_WHAT YOU HAVE TO DO:_ Exactly reproduce the data from its first line through the line with "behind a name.", leaving out every line after it.

_DATASET EXCERPT:_
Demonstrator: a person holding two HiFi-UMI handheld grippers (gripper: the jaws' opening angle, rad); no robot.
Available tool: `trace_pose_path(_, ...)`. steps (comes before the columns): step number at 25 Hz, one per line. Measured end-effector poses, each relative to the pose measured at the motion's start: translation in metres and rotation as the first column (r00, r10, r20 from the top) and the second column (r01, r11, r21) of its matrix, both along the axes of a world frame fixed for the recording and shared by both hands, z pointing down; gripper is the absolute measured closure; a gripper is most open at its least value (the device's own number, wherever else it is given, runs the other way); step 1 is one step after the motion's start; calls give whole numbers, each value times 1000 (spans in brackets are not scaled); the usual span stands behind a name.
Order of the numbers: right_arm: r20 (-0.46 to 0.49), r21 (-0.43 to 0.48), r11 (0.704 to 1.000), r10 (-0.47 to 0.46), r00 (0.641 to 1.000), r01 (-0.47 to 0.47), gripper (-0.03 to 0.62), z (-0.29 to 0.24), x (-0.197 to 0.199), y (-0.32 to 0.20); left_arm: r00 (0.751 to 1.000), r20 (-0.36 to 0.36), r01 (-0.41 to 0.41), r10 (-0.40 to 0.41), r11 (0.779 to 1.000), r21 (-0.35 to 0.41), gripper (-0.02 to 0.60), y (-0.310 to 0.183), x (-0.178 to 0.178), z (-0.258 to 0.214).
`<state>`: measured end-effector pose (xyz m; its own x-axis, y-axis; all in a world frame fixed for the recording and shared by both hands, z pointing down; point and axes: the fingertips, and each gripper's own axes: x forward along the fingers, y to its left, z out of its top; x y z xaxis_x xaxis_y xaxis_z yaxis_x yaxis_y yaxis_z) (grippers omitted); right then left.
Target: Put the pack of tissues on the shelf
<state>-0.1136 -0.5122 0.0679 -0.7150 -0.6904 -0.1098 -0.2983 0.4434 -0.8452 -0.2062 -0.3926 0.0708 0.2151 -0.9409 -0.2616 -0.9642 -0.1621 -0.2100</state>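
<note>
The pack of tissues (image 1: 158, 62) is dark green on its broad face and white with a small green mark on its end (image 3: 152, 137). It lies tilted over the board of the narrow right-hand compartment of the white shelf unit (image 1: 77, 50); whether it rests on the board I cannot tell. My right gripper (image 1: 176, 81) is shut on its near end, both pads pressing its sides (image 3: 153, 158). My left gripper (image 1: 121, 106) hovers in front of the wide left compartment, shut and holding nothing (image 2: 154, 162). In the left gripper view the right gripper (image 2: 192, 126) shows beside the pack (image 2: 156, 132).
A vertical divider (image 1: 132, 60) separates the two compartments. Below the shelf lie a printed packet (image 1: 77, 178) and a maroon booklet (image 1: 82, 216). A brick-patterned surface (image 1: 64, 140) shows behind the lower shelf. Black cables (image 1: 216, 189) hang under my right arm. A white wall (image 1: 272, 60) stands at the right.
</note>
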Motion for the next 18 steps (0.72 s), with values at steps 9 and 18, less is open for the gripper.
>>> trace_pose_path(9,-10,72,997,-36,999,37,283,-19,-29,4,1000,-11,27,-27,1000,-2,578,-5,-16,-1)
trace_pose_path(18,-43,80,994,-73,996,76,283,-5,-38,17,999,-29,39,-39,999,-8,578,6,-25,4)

_YOUR RESPONSE:_
Demonstrator: a person holding two HiFi-UMI handheld grippers (gripper: the jaws' opening angle, rad); no robot.
Available tool: `trace_pose_path(_, ...)`. steps (comes before the columns): step number at 25 Hz, one per line. Measured end-effector poses, each relative to the pose measured at the motion's start: translation in metres and rotation as the first column (r00, r10, r20 from the top) and the second column (r01, r11, r21) of its matrix, both along the axes of a world frame fixed for the recording and shared by both hands, z pointing down; gripper is the absolute measured closure; a gripper is most open at its least value (the device's own number, wherever else it is given, runs the other way); step 1 is one step after the motion's start; calls give whole numbers, each value times 1000 (spans in brackets are not scaled); the usual span stands behind a name.

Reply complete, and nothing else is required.